WHAT YOU ARE ASKED TO DO: Reproduce precisely the lines of the listing below, starting with the line that contains "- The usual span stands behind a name" and stopping after the line that contains "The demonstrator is"; include nothing else.

DATA BLOCK:
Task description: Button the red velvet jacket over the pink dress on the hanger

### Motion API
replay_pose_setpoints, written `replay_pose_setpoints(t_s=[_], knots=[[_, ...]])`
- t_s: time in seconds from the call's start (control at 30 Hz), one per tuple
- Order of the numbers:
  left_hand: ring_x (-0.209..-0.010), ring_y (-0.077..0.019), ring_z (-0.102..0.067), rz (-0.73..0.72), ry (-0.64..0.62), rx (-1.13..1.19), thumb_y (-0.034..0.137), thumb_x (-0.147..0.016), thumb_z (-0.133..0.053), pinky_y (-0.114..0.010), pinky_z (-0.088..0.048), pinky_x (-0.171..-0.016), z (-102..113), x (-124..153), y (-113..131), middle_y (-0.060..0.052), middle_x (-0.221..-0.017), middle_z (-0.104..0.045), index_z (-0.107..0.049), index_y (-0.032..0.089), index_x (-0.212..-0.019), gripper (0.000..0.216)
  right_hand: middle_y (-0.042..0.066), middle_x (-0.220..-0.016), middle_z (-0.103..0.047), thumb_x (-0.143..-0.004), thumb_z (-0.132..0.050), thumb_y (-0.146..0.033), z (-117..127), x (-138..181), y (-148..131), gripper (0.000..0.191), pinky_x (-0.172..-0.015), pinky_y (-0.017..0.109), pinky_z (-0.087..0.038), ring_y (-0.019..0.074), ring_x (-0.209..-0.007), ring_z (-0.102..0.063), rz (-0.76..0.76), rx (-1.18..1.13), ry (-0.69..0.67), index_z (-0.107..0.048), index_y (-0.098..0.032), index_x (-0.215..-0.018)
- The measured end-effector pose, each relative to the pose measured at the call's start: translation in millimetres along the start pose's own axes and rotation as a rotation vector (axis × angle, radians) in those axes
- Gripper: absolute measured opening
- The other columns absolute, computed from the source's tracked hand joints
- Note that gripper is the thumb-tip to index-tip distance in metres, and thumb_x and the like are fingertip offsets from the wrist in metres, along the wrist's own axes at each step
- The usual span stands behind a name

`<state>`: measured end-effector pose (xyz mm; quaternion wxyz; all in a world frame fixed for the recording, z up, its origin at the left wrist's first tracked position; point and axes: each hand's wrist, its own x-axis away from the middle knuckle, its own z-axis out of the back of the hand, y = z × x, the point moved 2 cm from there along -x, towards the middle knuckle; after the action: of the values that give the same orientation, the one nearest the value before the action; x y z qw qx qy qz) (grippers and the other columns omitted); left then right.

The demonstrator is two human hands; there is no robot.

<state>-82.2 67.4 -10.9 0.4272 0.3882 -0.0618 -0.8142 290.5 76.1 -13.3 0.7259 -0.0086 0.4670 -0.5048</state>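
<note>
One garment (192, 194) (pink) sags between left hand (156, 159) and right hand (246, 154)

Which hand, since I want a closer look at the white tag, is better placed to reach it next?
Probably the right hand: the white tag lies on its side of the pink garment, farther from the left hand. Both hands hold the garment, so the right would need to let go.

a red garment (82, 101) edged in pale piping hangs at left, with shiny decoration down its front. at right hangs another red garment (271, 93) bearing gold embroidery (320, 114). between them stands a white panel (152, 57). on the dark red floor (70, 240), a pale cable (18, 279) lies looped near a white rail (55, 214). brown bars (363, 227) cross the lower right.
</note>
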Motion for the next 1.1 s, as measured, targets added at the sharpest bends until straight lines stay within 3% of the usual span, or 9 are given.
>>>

EXERCISE RESULT:
- The usual span stands behind a name

`<state>`: measured end-effector pose (xyz mm; quaternion wxyz; all in a world frame fixed for the recording, z up, its origin at the left wrist's first tracked position; point and axes: each hand's wrist, its own x-axis away from the middle knuckle, its own z-axis out of the back of the hand, y = z × x, the point moved 2 cm from there along -x, towards the middle knuckle; after the action: of the values that give the same orientation, the one nearest the value before the action; x y z qw qx qy qz) (grippers and the other columns omitted); left then right.

The demonstrator is two human hands; there is no robot.

The full answer has now been given.